BRASIL GANHA PRIMEIRA USINA DE ENERGIA EÓLICA

Começa a funcionar esta semana a primeira central de energia eólica (do vento) do Brasil, em Minas Gerais, na Serra do Camelinho, no Município de Curvelo. Com quatro turbinas e potência de mil quilowatts-- suficientes para abastecer mil casas-- a central lançará a energia na rede da Companhia Energética de Minas Gerais. O projeto foi desenvolvido na Universidade Federal de Pernambuco (UFPE). Os pesquisadores trabalharam com a ajuda de modelagem computacional, semelhante à usada em usinas eólicas na Califórnia (EUA).
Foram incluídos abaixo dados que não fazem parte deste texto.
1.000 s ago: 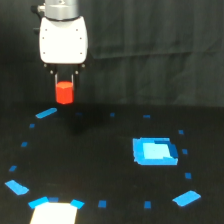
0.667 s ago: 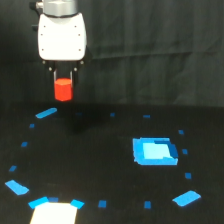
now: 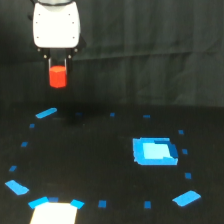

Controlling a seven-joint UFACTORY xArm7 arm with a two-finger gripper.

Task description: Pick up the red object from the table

A variação do comportamento do vento em função do relevo foi simulado no computador para dar maior precisão ao resultado final. Segundo Everaldo Alencar Feitosa, coordenador do Grupo de Energia Eólica do Departamento de Engenharia Mecânica da UFPE, o Brasil já domina a tecnologia de produção de energia eólica. Além da UFPE, as universidades federais do Rio Grande do Sul, Paraná e Rio de Janeiro já tem estudos avançados sobre essa fonte de energia alternativa. Em todo o mundo já estão em pleno funcionamento milhares de usinas de energia eólica de médio e grande porte. Além de não oferecerem riscos ao meio ambiente, elas proporcionam uma economia anual de três milhões de barris de petróleo aos países que as adotaram. Na China, por exemplo, 125 mil turbinas eólicas de pequeno porte foram instaladas só para eletrificação rural. A União Européia prevê que, até o ano 2000, terá uma capacidade instalada de quatro mil megawatts por via eólica. Esse número deverá chegar a 100 mil megawatts no ano 2030. Preço baixo e tecnologia de ponta resumem o projeto-piloto de energia eólica iniciado esse mês pela Companhia de Eletricidade do Estado do Rio de Janeiro (CERJ) em convênio com a Universidade Federal Fluminense (UFF) na Região dos Lagos. A idéia é reunir as mais avançadas tecnologias na instalação de turbinas eólicas para complementar o fornecimento de energia na região onde, nos meses de férias, a demanda triplica. Se os prazos forem cumpridos, no início do próximo ano os cata-ventos começam a funcionar. Uma das turbinas será fixa, provavelmente em Cabo Frio, terá cerca de 40 metros de altura e vai gerar 400 quilowatts, suficientes para 300 casas (O Globo).